Assigned task:
Please reproduce, exactly and with nothing else, every line from the one containing "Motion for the" through the last line of the records below.

Extracted data entries:
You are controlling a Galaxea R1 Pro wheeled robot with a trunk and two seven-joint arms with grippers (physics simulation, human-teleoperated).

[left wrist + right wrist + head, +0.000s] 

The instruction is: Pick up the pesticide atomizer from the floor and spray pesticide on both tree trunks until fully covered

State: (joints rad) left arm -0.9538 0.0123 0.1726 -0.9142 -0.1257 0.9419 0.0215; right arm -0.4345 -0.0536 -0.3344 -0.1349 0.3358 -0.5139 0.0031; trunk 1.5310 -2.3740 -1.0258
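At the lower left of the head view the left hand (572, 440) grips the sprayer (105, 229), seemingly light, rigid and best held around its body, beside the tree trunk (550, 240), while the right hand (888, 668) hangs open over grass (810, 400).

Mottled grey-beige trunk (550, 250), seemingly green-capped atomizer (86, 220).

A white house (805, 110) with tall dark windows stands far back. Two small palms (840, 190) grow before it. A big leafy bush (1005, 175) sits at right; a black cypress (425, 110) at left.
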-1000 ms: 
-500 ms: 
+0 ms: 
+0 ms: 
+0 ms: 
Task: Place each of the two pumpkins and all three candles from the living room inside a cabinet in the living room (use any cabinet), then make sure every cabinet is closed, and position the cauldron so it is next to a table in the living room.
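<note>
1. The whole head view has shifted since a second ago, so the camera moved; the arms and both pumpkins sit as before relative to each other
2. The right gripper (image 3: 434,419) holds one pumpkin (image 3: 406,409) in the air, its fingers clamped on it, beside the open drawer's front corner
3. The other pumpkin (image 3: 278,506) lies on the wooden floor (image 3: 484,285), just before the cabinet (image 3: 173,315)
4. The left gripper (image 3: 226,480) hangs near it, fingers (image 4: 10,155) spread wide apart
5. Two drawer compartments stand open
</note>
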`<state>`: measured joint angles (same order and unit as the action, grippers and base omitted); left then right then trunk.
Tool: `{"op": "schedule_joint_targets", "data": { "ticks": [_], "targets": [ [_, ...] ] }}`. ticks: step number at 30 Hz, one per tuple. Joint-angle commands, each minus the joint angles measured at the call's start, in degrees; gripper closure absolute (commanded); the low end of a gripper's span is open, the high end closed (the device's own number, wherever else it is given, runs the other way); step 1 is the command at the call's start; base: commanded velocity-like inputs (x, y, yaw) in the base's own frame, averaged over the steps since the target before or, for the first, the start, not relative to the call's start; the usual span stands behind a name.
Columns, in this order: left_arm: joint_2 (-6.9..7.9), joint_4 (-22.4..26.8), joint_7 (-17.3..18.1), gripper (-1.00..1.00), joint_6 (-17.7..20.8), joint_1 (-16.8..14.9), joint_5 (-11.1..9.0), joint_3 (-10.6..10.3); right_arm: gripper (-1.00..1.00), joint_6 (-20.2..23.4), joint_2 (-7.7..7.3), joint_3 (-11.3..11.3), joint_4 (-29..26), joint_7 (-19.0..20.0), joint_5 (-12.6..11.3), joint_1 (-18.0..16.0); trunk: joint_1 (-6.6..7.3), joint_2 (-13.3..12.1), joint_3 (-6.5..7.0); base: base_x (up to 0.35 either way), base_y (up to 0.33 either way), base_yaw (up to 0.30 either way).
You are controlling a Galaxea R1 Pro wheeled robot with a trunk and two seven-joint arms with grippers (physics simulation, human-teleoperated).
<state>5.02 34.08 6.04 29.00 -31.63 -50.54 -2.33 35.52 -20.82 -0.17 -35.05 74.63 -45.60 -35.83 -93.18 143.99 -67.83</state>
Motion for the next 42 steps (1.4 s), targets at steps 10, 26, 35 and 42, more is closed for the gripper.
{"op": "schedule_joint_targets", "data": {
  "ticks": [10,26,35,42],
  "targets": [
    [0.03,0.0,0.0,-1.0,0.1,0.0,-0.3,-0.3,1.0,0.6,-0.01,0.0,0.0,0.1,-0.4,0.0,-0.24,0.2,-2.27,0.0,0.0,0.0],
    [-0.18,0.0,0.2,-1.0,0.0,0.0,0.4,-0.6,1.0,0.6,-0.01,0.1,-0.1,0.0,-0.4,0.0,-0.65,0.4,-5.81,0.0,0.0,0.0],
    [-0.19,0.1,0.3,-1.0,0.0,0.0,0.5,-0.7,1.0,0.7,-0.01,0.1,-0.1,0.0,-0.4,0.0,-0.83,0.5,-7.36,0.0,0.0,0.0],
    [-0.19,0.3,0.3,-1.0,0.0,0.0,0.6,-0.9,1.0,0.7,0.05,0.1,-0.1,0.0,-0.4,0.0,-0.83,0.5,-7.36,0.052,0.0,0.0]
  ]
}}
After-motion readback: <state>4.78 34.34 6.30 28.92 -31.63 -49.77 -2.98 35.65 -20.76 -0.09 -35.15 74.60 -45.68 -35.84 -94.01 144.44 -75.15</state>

The answer:
Motion for the next 42 steps (1.4 s), targets at steps 10, 26, 35 and 42, more is closed for the gripper.
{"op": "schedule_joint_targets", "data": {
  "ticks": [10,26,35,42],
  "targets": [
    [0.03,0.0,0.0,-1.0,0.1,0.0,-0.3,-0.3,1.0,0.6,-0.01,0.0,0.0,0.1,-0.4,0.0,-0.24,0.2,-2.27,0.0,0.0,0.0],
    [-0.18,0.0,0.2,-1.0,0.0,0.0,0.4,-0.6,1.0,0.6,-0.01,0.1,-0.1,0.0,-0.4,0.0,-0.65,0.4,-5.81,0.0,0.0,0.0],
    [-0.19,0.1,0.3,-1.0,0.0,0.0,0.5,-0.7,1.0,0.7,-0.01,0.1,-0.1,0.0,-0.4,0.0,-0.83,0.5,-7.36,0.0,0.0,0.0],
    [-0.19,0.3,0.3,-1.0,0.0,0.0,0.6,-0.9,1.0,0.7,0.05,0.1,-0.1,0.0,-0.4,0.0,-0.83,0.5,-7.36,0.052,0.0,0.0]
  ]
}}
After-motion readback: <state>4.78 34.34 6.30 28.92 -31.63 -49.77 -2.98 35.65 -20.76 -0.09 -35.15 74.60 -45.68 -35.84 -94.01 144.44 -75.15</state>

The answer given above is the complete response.